Escolha uma Página

Cena do filme ‘Elvis’ (FOTO: DIVULGAÇÃO)

Eduardo Kaneco – do site Leitura Fílmica

Anima saber que Baz Luhrmann retorna ao musical, pois nesse gênero ele dirigiu sua obra-prima, “Moulin Rouge: Amor em Vermelho” (Moulin Rouge!, 2001). Porém, Elvis é, acima de tudo, uma cinebiografia, e não um musical com diálogos em forma de música. Portanto, Luhrmann não tem toda a liberdade criativa à sua disposição, o que pode ser bom ou ruim.

À primeira vista, deixar Luhrmann solto demais pode ferir a credibilidade na narrativa. Isso acontece, por exemplo, quando o filme mostra a descoberta do dom de Elvis Presley para a música em uma cena fantasiosa. 

Ainda menino, como ele morava em um bairro de negros, ele observa com os coleguinhas um músico de blues em um pequeno bar com um casal dançando sensualmente e, logo em seguida, uma missa com música gospel. 

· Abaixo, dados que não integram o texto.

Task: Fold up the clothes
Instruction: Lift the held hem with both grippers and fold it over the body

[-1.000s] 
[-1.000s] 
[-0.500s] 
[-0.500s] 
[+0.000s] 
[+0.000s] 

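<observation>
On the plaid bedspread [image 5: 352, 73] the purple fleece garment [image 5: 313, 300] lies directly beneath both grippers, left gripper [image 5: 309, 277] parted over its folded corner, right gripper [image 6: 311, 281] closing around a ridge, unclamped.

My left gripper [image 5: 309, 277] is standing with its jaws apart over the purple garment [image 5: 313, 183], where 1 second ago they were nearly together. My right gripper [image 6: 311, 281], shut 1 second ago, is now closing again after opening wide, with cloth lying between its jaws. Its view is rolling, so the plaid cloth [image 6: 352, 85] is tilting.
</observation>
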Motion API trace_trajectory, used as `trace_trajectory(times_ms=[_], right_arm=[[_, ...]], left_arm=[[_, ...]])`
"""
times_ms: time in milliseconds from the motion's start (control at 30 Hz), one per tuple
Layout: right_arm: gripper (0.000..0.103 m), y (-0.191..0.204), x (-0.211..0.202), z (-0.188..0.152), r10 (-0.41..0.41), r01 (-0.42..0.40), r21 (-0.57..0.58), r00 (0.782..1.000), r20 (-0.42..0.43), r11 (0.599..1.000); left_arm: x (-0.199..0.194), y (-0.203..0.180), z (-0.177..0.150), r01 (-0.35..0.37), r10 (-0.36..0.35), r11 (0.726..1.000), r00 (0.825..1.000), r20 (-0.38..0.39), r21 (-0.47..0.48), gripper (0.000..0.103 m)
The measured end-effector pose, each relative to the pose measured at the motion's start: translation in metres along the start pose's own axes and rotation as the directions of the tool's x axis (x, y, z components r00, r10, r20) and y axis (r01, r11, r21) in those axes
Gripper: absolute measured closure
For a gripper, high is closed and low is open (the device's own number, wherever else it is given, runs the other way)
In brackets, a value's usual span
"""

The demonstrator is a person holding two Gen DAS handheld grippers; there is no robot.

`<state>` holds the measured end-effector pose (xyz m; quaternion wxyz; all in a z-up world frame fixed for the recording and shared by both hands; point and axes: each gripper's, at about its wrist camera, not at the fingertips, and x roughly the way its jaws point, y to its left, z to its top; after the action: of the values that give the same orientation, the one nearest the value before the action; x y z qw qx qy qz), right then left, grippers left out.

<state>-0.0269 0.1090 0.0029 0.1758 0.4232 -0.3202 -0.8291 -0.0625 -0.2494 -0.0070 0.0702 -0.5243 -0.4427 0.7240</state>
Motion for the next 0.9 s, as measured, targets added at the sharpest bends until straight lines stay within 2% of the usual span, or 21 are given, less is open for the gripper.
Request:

Então, como num transe, ele adentra o recinto, proibido para brancos, e cai no chão como se estivesse possuído. Felizmente, o longa não chega a esse limite no restante da narrativa.
Um musical a la Baz Luhrman

Só que Luhrmann não abre a mão de repetir o ritmo de montanha-russa de Moulin Rouge. Montagens rápidas e travellings homéricos carregam a história. O cineasta australiano é um esteta, e aproveita toda oportunidade para exercer a sua especialidade. 

Como, por exemplo, ao replicar o visual dos filmes que Elvis Presley estrelou nos cinemas nos anos 1950 e 1960. Da mesma forma, ele usa as telas divididas que inundavam as filmagens de seus shows nos anos 1970. 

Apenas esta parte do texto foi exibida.